Bad Decisions And No Results: What You Can Learn From Super Bowl Advertisers' Mistakes

The next Super Bowl only two weeks away. Already, Pepsi is running a promo asking people to take pictures of themselves and submit them for possible display during the game’s halftime show. Lincoln and Doritos have asked the crowd to create the commercials they’ll run. Budweiser will air expertly-produced spots about its history and Clydesdale horses. Some brands are hoping to make a splash by staying mum on details, like Wonderful Pistachios (they’ve leaked only that rapper Psy will be involved).

Everyone is telling us it’s a great moment in marketing. Well, everyone except one audience: consumers.

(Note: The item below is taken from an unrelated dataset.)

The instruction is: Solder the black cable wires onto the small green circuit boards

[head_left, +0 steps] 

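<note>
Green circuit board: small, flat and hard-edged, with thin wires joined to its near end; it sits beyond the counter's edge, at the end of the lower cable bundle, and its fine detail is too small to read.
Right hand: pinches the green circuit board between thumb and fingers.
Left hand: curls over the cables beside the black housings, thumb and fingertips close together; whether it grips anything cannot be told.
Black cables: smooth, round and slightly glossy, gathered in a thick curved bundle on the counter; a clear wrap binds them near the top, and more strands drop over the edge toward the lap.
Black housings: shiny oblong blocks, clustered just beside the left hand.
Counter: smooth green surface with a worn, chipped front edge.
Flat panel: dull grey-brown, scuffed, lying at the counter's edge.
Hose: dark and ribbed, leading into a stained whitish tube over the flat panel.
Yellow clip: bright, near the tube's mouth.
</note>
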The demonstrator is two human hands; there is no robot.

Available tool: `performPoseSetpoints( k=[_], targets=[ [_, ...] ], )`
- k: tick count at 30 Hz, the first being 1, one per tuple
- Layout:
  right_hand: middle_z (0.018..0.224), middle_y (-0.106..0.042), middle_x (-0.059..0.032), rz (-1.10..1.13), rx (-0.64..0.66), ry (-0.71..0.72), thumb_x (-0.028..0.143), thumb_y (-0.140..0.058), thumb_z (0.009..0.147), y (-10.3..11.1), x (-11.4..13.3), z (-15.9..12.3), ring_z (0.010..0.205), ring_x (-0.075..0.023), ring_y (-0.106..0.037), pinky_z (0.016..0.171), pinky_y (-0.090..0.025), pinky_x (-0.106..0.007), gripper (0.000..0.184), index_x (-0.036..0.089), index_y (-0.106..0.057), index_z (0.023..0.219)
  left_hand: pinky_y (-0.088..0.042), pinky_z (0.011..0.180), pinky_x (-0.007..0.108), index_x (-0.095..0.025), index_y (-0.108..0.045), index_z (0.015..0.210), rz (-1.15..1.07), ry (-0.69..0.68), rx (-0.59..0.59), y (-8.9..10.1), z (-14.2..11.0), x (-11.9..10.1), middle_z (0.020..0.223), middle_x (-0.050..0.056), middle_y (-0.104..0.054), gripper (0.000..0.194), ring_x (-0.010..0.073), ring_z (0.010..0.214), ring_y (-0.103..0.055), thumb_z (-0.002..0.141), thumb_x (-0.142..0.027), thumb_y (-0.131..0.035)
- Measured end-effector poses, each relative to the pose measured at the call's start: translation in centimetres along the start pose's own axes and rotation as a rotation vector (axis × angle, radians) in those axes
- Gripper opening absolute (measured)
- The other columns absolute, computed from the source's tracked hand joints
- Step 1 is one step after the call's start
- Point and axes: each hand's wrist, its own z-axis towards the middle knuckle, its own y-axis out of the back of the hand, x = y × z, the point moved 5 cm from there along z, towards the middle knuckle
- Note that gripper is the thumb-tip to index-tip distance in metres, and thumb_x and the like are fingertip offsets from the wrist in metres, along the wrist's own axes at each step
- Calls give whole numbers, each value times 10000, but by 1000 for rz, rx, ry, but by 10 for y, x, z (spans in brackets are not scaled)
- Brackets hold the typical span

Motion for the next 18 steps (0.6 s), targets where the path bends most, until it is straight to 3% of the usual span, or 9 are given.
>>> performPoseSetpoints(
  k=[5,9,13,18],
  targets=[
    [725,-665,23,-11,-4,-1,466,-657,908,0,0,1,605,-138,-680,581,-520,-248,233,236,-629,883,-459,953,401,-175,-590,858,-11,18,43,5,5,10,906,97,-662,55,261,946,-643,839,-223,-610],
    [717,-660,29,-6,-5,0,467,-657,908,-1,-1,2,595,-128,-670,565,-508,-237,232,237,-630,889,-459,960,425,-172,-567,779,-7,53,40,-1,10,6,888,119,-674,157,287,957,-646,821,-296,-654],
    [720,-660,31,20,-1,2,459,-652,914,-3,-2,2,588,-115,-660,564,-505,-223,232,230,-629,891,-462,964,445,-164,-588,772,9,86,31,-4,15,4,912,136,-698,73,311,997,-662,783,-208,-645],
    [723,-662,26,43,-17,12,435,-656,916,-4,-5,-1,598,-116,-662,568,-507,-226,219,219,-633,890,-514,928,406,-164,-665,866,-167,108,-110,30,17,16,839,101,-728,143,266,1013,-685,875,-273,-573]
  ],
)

Super Bowl ads tell them nothing memorable or useful, so they react and vote…and then move on. Super Bowl advertisers don’t sell more or achieve any ownable awareness. Yet brands continue to spend many millions on the event, and then more money telling us (and themselves) why it’s great.

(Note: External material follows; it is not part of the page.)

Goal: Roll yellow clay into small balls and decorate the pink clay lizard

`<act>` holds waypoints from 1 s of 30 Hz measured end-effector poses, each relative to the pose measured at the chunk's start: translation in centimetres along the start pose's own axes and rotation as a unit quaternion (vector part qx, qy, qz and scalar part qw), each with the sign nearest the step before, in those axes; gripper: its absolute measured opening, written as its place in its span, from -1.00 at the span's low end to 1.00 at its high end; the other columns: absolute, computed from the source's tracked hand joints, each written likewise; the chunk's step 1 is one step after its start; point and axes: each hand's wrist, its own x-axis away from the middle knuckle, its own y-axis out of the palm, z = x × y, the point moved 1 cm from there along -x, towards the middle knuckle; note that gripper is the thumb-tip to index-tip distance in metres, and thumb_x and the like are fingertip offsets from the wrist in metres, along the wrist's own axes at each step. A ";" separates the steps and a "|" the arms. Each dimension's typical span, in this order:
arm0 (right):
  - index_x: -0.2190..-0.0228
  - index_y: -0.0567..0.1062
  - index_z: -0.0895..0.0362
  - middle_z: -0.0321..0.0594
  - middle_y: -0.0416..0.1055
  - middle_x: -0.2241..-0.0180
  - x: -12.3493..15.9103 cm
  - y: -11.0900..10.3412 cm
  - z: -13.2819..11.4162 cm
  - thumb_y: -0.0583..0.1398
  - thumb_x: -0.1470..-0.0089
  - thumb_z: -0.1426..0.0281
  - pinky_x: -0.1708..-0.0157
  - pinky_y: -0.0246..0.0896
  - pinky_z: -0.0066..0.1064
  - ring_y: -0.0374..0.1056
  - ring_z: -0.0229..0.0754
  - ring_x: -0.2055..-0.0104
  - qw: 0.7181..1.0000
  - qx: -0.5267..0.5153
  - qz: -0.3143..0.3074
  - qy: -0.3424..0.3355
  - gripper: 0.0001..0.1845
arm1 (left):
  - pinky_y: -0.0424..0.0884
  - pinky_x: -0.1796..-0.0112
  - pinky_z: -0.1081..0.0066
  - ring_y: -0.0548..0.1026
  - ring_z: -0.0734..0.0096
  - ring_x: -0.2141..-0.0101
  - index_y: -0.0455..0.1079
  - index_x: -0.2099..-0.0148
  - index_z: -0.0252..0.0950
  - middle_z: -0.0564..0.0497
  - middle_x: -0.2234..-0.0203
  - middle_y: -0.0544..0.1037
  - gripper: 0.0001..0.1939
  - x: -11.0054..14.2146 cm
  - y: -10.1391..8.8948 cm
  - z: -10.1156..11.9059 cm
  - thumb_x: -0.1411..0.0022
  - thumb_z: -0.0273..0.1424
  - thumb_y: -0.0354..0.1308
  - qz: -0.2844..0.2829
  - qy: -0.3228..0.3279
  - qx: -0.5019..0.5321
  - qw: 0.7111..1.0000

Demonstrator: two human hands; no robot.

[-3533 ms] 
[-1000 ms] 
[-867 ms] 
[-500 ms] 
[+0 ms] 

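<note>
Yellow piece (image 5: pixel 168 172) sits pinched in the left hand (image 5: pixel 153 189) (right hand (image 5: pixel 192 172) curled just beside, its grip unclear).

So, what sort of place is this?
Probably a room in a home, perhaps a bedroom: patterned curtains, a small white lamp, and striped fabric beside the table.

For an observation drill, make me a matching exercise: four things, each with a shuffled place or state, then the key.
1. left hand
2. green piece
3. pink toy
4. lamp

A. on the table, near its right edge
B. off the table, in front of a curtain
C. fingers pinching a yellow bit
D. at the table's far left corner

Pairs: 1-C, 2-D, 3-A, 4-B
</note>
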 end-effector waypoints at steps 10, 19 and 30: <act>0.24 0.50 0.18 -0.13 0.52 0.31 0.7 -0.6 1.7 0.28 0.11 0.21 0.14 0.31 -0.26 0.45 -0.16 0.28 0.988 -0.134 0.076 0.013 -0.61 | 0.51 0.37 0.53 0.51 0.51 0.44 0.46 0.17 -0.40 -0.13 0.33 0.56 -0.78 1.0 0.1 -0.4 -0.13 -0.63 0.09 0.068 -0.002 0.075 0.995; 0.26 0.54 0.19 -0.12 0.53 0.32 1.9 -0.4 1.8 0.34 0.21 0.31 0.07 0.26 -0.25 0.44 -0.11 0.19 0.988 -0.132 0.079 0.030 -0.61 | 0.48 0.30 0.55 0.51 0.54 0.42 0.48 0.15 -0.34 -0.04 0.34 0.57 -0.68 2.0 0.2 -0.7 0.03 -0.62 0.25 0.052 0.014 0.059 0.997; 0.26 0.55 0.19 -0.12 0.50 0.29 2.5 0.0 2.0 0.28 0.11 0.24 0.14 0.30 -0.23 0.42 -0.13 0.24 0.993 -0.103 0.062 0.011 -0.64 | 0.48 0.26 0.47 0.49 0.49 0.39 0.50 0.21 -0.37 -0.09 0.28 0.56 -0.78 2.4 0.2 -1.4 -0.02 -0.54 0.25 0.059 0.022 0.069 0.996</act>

You can learn a lot from their mistakes. Here’s a cheat sheet on how:

First, every trend in our industry suggests that there are three broad qualities of branding that go beyond awareness — i.e. being a loud noise in the room, or car wreck on the side of the road — to deliver sales, and build brand equity:

  • Have a purpose/be relevant to a consumer need or issue
  • Communicate a brand quality that has real utility
  • Be truthful, so the content can stand the test of time/reality

These are facts. We know them because we can measure them with attributes more tangible than those found in an orgone collector, like product trial, purchase, price premium, and repeat sales. The purpose of advertising and all commercial speech, social media campaigns included, is to balance and deliver these attributes as the basis of the relationships between businesses and their customers.

Second, the constraints of the audience for the Super Bowl — it’s so broad that no self-respecting media buyer could recommend it unless your product was as ubiquitous as oxygen — and our accepted wisdom about how to use social media mean that the content brands produce for/around the event must:

  • Tell a joke or be sexy (ideally both)
  • Encourage consumers to talk about themselves
  • Provide nothing that needs to be checked or affirmed

Therefore it’s entertainment, not marketing. Every measure of success centers on how consumers feel about the medium, which can be voted upon and quipped about. Its advocates will wax poetic about audience size and time spent being entertained online, as if the Super Bowl content was the same as a new movie or pop song release.

Third, those arguments for why brands spend the money on the ads and related social campaigns don’t hold up.

Many of the well-known ones are struggling, like Anheuser-Busch, Best Buy, and PepsiCo, and the last thing they need is more awareness or to spend marketing dollars entertaining us. Conversely, the smaller ones that might crave awareness will only get it if they make a point of saying nothing relevant, useful, or true (otherwise, their ads might not win in the entertainment ratings).

I’ll laugh and cringe during the commercials two weeks from now, and maybe I’ll be surprised by a brand that figured out how to use the Super Bowl platform to do something useful. But I suspect it’ll be a cavalcade of bad decisions that deliver no results.